Since each line must match the original, copy out the records with no differences at all.

-------- INPUT DATA --------

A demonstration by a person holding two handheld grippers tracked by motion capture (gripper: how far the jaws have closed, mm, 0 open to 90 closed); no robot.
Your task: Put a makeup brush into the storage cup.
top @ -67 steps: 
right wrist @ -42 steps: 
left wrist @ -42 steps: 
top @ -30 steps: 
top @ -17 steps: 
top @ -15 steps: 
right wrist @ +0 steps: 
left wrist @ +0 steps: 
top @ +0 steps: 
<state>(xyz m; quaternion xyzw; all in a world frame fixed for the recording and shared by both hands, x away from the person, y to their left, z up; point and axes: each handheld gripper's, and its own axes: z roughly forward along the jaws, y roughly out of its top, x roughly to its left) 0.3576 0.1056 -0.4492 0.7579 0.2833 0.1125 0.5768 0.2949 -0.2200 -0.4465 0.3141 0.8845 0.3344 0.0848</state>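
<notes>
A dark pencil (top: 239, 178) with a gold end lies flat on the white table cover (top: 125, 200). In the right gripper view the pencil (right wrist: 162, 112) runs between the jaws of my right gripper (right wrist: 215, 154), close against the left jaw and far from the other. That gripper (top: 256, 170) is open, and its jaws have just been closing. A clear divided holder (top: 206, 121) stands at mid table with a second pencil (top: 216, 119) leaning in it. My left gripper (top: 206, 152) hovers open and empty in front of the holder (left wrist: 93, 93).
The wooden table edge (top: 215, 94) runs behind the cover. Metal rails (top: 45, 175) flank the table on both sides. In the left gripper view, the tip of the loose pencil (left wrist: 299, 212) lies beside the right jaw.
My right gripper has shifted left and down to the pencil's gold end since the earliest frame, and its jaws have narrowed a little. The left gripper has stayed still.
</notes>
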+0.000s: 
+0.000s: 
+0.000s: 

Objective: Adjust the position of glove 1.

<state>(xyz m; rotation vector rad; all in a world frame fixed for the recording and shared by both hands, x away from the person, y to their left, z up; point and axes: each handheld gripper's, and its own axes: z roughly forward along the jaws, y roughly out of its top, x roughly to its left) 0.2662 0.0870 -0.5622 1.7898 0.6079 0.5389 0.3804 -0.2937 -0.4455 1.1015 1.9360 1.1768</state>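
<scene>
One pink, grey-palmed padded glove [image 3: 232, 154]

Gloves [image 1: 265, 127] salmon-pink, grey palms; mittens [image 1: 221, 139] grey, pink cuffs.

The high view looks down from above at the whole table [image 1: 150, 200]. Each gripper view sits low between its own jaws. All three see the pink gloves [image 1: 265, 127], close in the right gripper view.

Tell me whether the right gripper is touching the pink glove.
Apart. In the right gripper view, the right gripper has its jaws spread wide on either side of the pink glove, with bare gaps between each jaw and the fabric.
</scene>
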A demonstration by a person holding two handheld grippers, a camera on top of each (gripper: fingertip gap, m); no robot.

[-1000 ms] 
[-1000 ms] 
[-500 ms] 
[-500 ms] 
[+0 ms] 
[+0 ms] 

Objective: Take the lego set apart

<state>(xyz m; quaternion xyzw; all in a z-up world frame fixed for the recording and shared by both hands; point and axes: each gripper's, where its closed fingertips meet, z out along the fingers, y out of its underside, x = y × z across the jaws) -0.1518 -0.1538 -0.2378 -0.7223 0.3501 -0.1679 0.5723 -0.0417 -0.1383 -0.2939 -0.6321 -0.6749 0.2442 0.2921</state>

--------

RESULT FOR THIS EXERCISE.
A demonstration by a person holding two handheld grippers tracked by motion capture (gripper: how far the jaws have closed, mm, 0 open to 90 closed); no robot.
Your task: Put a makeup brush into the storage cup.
top @ -67 steps: 
right wrist @ -42 steps: 
left wrist @ -42 steps: 
top @ -30 steps: 
top @ -17 steps: 
top @ -15 steps: 
right wrist @ +0 steps: 
left wrist @ +0 steps: 
top @ +0 steps: 
<state>(xyz m; quaternion xyzw; all in a world frame fixed for the recording and shared by both hands, x away from the person, y to their left, z up; point and axes: each handheld gripper's, and its own axes: z roughly forward along the jaws, y roughly out of its top, x roughly to its left) 0.3576 0.1056 -0.4492 0.7579 0.2833 0.1125 0.5768 0.2949 -0.2200 -0.4465 0.3141 0.8845 0.3344 0.0848</state>
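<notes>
A dark pencil (top: 239, 178) with a gold end lies flat on the white table cover (top: 125, 200). In the right gripper view the pencil (right wrist: 162, 112) runs between the jaws of my right gripper (right wrist: 215, 154), close against the left jaw and far from the other. That gripper (top: 256, 170) is open, and its jaws have just been closing. A clear divided holder (top: 206, 121) stands at mid table with a second pencil (top: 216, 119) leaning in it. My left gripper (top: 206, 152) hovers open and empty in front of the holder (left wrist: 93, 93).
The wooden table edge (top: 215, 94) runs behind the cover. Metal rails (top: 45, 175) flank the table on both sides. In the left gripper view, the tip of the loose pencil (left wrist: 299, 212) lies beside the right jaw.
My right gripper has shifted left and down to the pencil's gold end since the earliest frame, and its jaws have narrowed a little. The left gripper has stayed still.
</notes>
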+0.000s: 
+0.000s: 
+0.000s: 

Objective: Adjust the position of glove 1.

<state>(xyz m; rotation vector rad; all in a world frame fixed for the recording and shared by both hands, x away from the person, y to their left, z up; point and axes: each handheld gripper's, and its own axes: z roughly forward along the jaws, y roughly out of its top, x roughly to its left) 0.2662 0.0870 -0.5622 1.7898 0.6079 0.5389 0.3804 -0.2937 -0.4455 1.1015 1.9360 1.1768</state>
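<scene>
One pink, grey-palmed padded glove [image 3: 232, 154]

Gloves [image 1: 265, 127] salmon-pink, grey palms; mittens [image 1: 221, 139] grey, pink cuffs.

The high view looks down from above at the whole table [image 1: 150, 200]. Each gripper view sits low between its own jaws. All three see the pink gloves [image 1: 265, 127], close in the right gripper view.

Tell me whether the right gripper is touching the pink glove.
Apart. In the right gripper view, the right gripper has its jaws spread wide on either side of the pink glove, with bare gaps between each jaw and the fabric.
</scene>
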A demonstration by a person holding two handheld grippers, a camera on top of each (gripper: fingertip gap, m); no robot.

[-1000 ms] 
[-1000 ms] 
[-500 ms] 
[-500 ms] 
[+0 ms] 
[+0 ms] 

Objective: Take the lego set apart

<state>(xyz m; quaternion xyzw; all in a z-up world frame fixed for the recording and shared by both hands; point and axes: each gripper's, where its closed fingertips meet, z out along the fingers, y out of its underside, x = y × z across the jaws) -0.1518 -0.1538 -0.2378 -0.7223 0.3501 -0.1679 0.5723 -0.0417 -0.1383 -0.2939 -0.6321 -0.6749 0.2442 0.2921</state>

That makes the output complete.